_Task requirements_
Every line with "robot" in it must be copied from the data.

◆ ◆ ◆

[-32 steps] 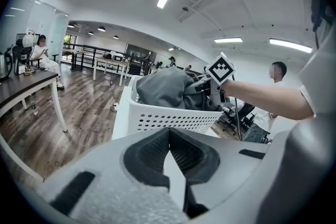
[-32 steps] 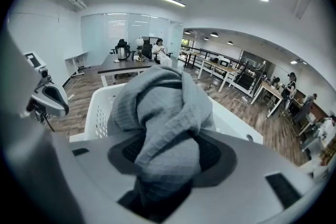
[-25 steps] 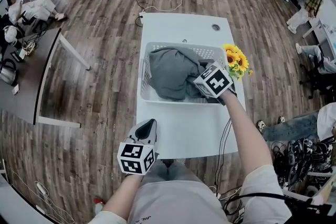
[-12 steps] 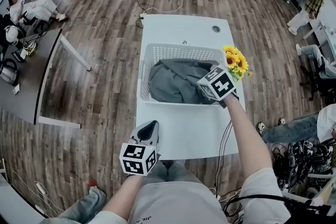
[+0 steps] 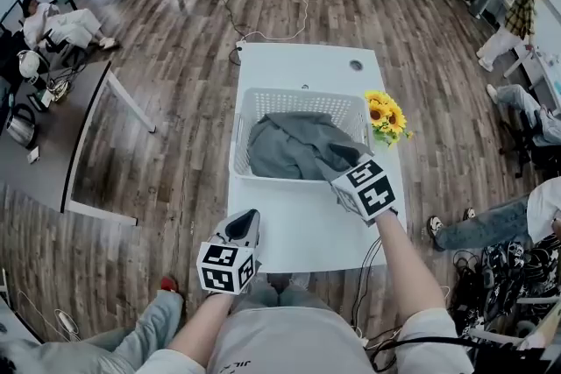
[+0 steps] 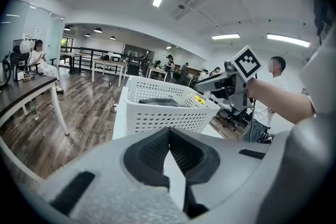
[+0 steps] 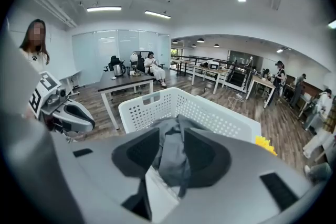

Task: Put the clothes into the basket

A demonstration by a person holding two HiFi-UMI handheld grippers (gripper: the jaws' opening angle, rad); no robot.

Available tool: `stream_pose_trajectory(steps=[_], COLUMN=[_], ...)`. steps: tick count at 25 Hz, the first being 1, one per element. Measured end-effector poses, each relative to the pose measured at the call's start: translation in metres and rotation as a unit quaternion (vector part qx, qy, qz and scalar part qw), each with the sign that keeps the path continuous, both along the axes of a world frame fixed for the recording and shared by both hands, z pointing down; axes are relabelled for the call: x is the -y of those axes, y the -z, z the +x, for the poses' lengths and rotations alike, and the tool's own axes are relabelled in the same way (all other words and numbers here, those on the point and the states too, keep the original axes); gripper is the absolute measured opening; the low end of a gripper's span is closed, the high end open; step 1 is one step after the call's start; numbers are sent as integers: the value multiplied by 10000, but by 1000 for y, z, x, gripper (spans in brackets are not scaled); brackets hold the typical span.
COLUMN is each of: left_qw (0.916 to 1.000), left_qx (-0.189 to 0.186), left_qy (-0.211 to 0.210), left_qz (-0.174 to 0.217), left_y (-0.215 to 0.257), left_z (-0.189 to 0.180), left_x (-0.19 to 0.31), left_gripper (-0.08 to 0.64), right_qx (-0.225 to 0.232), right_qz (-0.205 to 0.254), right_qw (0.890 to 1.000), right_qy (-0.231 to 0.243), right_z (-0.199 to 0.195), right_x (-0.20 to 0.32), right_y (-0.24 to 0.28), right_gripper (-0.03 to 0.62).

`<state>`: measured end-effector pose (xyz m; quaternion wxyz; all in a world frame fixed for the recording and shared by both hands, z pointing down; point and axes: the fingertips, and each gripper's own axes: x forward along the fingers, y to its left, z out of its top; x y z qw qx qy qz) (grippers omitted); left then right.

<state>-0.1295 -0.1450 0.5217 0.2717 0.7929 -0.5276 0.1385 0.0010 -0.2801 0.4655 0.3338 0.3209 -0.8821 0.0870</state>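
My right tongs (image 7: 170,159) are closing on a fold of the gray clothes (image 5: 294,149). The clothes lie in the white basket (image 5: 238,144) on the tabletop (image 5: 302,219) (that fold reaches over the near rim). My left tongs (image 6: 169,152) are clenched, empty.

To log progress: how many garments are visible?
1: a grey fabric garment in the white perforated plastic basket, corner between the closing jaws of the right gripper. More may hide beneath.
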Motion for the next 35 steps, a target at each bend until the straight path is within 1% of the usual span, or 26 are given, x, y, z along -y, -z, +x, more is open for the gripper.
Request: stream_pose_trajectory(steps=[1, 3, 5, 7, 11, 14, 17, 20, 24, 30, 35], left_qw=[10000, 10000, 10000, 10000, 10000, 10000, 9999, 9996, 9991, 9990, 9991], left_qx=[14, 35, 42, 33, -10, -18, 30, 170, 326, 329, 304], left_qy=[3, 14, -16, -57, -10, 14, -111, -220, -249, -271, -298], left_qz=[-4, -22, -26, -7, 55, 58, 13, -1, 42, 92, 93], left_y=[-1, -2, -3, -2, 0, -1, -5, -11, -15, -12, -11], left_z=[-1, -3, 0, 5, 8, 14, 24, 31, 33, 37, 40], left_x=[-1, -6, -10, -14, -24, -38, -54, -66, -74, -77, -76], left_gripper=[12, 12, 12, 12, 12, 12, 12, 11, 12, 12, 12], right_qx=[16, 72, 127, 223, 550, 603, 700, 841, 827, 962, 968], right_qz=[42, 86, 80, 7, -302, -529, -718, -968, -961, -965, -913], right_qw=[9999, 9994, 9988, 9977, 9924, 9878, 9815, 9753, 9712, 9672, 9678], right_qy=[-112, -314, -463, -633, -1061, -1337, -1633, -1798, -2015, -2144, -2135], right_z=[2, 6, 11, 15, 20, 27, 32, 31, 32, 31, 29], right_x=[-7, -23, -40, -57, -95, -127, -157, -184, -199, -204, -205], right_y=[2, 3, 1, -3, -17, -41, -62, -82, -95, -94, -92], right_gripper=[140, 57, 32, 20, 14, 14, 14, 14, 14, 14, 14])
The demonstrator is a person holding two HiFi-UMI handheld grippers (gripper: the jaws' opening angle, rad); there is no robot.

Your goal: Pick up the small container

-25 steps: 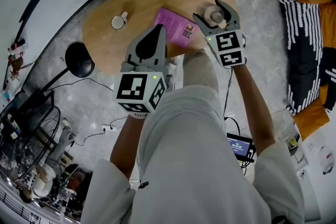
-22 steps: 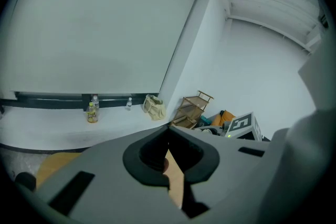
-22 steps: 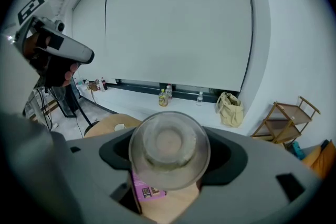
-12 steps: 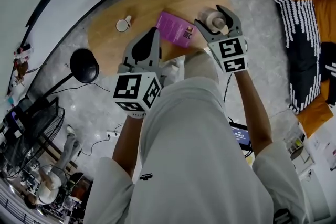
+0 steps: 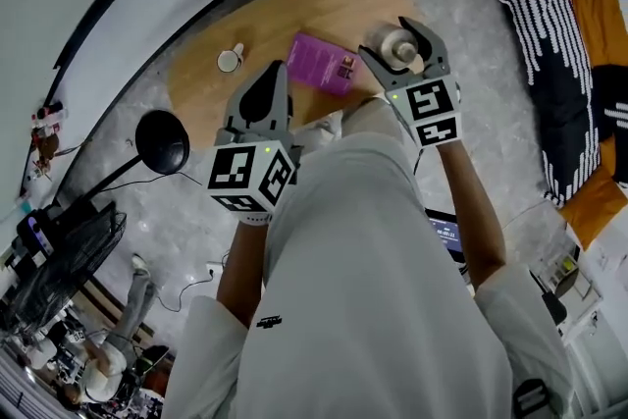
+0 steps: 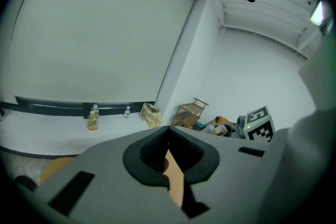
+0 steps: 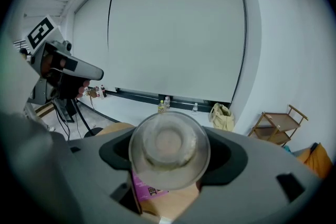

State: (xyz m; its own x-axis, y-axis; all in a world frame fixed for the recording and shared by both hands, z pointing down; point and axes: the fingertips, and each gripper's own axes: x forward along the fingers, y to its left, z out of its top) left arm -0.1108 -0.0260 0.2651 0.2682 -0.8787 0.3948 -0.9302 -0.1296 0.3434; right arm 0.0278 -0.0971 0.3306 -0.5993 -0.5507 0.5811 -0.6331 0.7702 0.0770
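Observation:
The small container (image 5: 400, 45), a clear round jar, is held between the jaws of my right gripper (image 5: 398, 42), which is shut on it. In the right gripper view the small container (image 7: 169, 148) fills the gap of the right gripper (image 7: 169, 153), lifted above the wooden table (image 7: 113, 129). My left gripper (image 5: 274, 74) is shut and empty, raised in front of the person's body, left of the right one. In the left gripper view the left gripper (image 6: 167, 145) has its jaws together with nothing between them.
On the oval wooden table (image 5: 294, 5) lie a purple book (image 5: 325, 63) and a white mug (image 5: 231, 59). A black round lamp (image 5: 162, 141) stands on the floor to the left. A striped cushion (image 5: 549, 64) lies at the right, a screen device (image 5: 446, 236) on the floor.
The head view has shifted, so the table sits a little higher in the picture. The right gripper still holds the container; the left gripper stays shut in the same place.

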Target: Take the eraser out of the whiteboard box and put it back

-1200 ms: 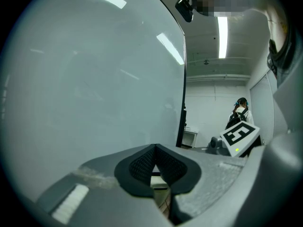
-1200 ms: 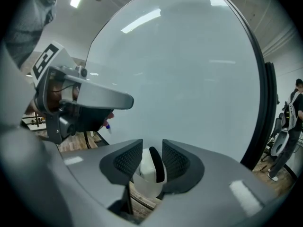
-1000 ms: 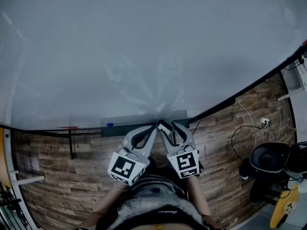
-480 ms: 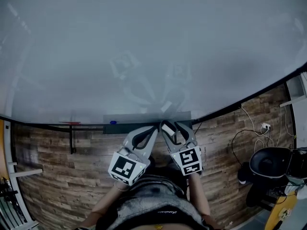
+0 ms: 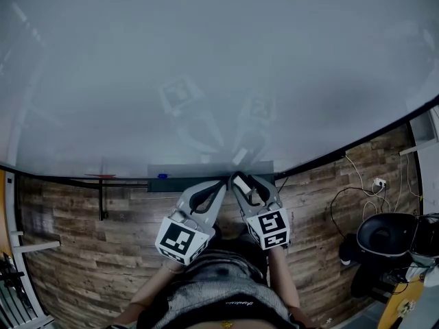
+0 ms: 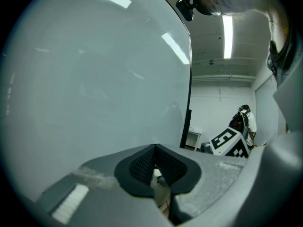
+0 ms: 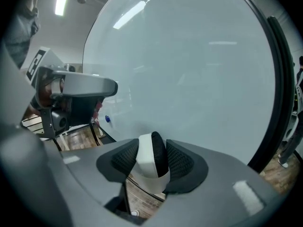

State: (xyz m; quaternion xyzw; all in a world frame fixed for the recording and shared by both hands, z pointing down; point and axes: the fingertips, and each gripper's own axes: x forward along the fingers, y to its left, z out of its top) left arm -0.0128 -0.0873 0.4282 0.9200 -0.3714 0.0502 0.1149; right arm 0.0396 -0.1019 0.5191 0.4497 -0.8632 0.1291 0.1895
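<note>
Right gripper (image 5: 243,179) tilts down, jaws closing on eraser (image 7: 150,160); left gripper (image 5: 221,183) near level, jaws together.

The eraser (image 7: 151,157) is showing as a small rounded block, with a white plastic body and a black felt face. It is standing on edge, its white side facing left and its felt side facing right in the right gripper view. It is sitting between the fingers (image 7: 182,162) of the right gripper (image 7: 152,148), which are closing on it and touching both of its broad sides. In the head view the eraser is hanging at the front edge of the box (image 5: 192,173), toward its right end; whether it is touching the box cannot be told. The box is a long, shallow grey tray running level along the whiteboard's bottom edge.
</note>
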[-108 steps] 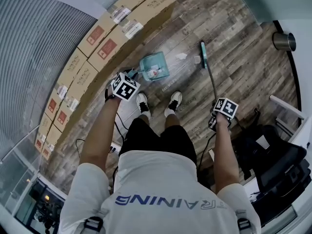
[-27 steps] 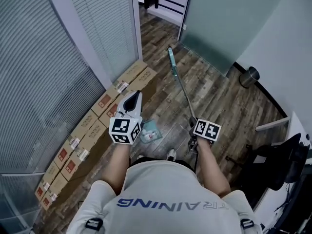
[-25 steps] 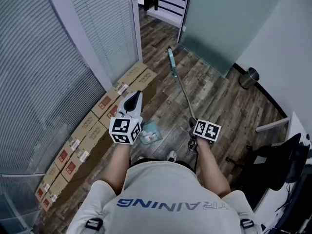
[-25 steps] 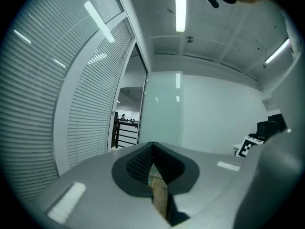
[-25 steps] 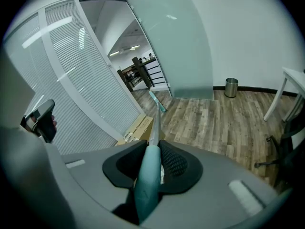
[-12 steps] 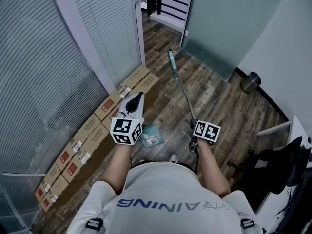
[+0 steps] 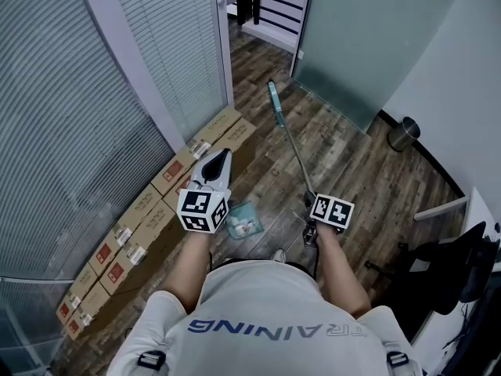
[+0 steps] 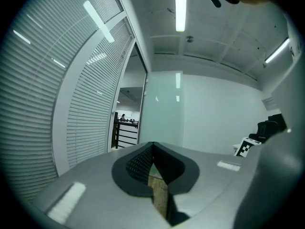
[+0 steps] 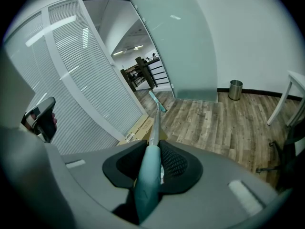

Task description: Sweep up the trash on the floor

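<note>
Grippers: two, each with one marker cube of black-and-white squares.
Left gripper [image 7: 218, 157]: jaws pressed together, with only a hairline slit between the pads in its own view.
Right gripper [image 7: 308, 202]: clamped on the teal handle of the broom [image 7: 291, 143].
Broom: one. Its metal shaft runs away from the person to a teal head [image 7: 273, 100] low by the frosted glass panel [image 7: 352, 37].
Dustpan [image 7: 244, 218]: one, teal, just beside the left cube in the head view and near a shoe [image 7: 278, 254]. Whether it rests on the wooden floor [image 7: 352, 178] cannot be told.
Boxes [image 7: 141, 218]: cardboard, lined along the blinds [image 7: 70, 131]. They overlap too much for an exact count.
Bin [image 7: 404, 134]: one, metal, by the white wall.
Chair [image 7: 442, 269]: one, black.
Writing: the shirt [image 7: 266, 319] reads "TRAINING", upside down to the head camera. The red squares and white labels on the boxes are too small to read.
Head view only: dustpan, boxes in full, shirt.
Left gripper view only: ceiling light strips [image 8: 180, 6].
Right gripper view only: the grip on the handle seen close up.
</note>
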`<control>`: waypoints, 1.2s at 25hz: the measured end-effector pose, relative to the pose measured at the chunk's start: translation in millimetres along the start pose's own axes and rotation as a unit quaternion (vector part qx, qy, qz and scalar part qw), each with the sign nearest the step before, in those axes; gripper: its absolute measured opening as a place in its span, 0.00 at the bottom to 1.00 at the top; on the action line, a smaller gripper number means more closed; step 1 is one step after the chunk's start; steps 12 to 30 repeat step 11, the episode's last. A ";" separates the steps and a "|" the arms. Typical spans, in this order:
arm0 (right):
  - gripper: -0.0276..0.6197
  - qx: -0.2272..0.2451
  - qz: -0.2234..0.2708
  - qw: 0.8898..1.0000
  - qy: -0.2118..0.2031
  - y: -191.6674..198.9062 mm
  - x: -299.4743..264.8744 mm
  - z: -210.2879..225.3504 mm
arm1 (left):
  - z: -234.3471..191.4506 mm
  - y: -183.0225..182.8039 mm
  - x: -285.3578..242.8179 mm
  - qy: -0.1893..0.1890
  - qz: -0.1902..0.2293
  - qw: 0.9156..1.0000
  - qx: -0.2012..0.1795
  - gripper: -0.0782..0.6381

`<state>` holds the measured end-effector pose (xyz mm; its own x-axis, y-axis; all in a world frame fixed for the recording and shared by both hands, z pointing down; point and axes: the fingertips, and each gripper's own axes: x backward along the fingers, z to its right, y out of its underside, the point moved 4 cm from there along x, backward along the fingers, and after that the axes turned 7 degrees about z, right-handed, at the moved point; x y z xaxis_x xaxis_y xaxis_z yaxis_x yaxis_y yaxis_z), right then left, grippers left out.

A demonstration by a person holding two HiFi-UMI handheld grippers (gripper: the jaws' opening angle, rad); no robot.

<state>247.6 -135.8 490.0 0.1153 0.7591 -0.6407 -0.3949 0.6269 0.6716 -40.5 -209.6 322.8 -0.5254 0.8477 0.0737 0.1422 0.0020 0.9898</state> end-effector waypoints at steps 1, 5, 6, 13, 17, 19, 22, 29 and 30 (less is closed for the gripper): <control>0.21 0.000 0.000 1.000 -0.001 -0.7 -0.8 -0.2 | 0.0 0.1 -1.3 0.000 0.000 1.000 0.000 0.11; 0.21 0.002 0.001 1.000 -0.004 -5.3 -3.1 -0.7 | -0.2 -1.2 -5.8 0.001 0.001 1.000 -0.001 0.11; 0.21 0.001 0.001 1.000 -0.005 -5.6 -3.4 -0.7 | -0.5 -1.4 -6.1 0.001 0.001 1.000 -0.001 0.11; 0.21 -0.001 0.003 1.000 -0.005 -5.6 -3.7 1.8 | 0.5 0.0 -6.4 0.001 0.000 1.000 0.000 0.11; 0.21 -0.001 0.003 1.000 -0.005 -5.6 -3.7 1.8 | 0.5 0.0 -6.4 0.001 0.000 1.000 0.000 0.11; 0.21 -0.001 0.003 1.000 -0.005 -5.6 -3.7 1.8 | 0.5 0.0 -6.4 0.001 0.000 1.000 0.000 0.11; 0.21 -0.001 0.003 1.000 -0.005 -5.6 -3.7 1.8 | 0.5 0.0 -6.4 0.001 0.000 1.000 0.000 0.11; 0.21 -0.001 0.003 1.000 -0.005 -5.6 -3.7 1.8 | 0.5 0.0 -6.4 0.001 0.000 1.000 0.000 0.11; 0.21 -0.001 0.003 1.000 -0.005 -5.6 -3.7 1.8 | 0.5 0.0 -6.4 0.001 0.000 1.000 0.000 0.11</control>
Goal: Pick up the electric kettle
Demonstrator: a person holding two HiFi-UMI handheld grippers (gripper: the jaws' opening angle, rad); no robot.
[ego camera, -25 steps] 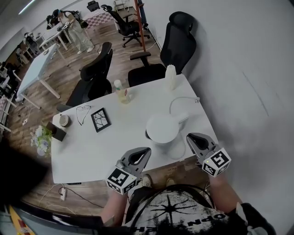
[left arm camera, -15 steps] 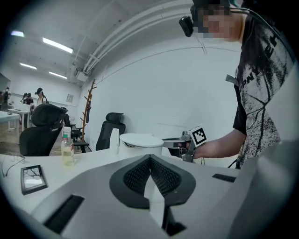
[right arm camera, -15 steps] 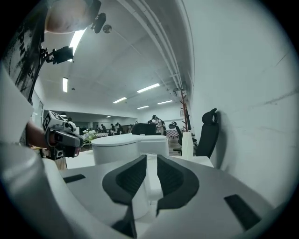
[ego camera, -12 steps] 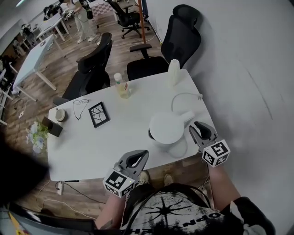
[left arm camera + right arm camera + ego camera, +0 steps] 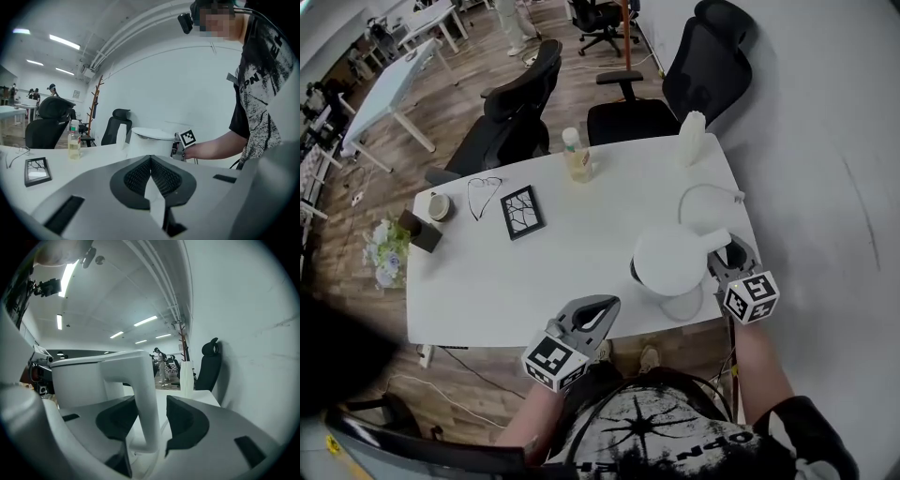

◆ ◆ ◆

_The completed task_
A demonstration by a person holding two HiFi-UMI handheld grippers (gripper: the jaws' opening angle, rad); no robot.
The demonstrator is a person holding two HiFi-UMI handheld grippers (gripper: the jaws' opening angle, rad); there is no robot.
A demonstration by a person holding two HiFi-UMI handheld grippers (gripper: the jaws' opening angle, rad); no robot.
Demonstrator: a person holding two HiFi-UMI handheld grippers (gripper: the jaws' opening angle, rad); no robot.

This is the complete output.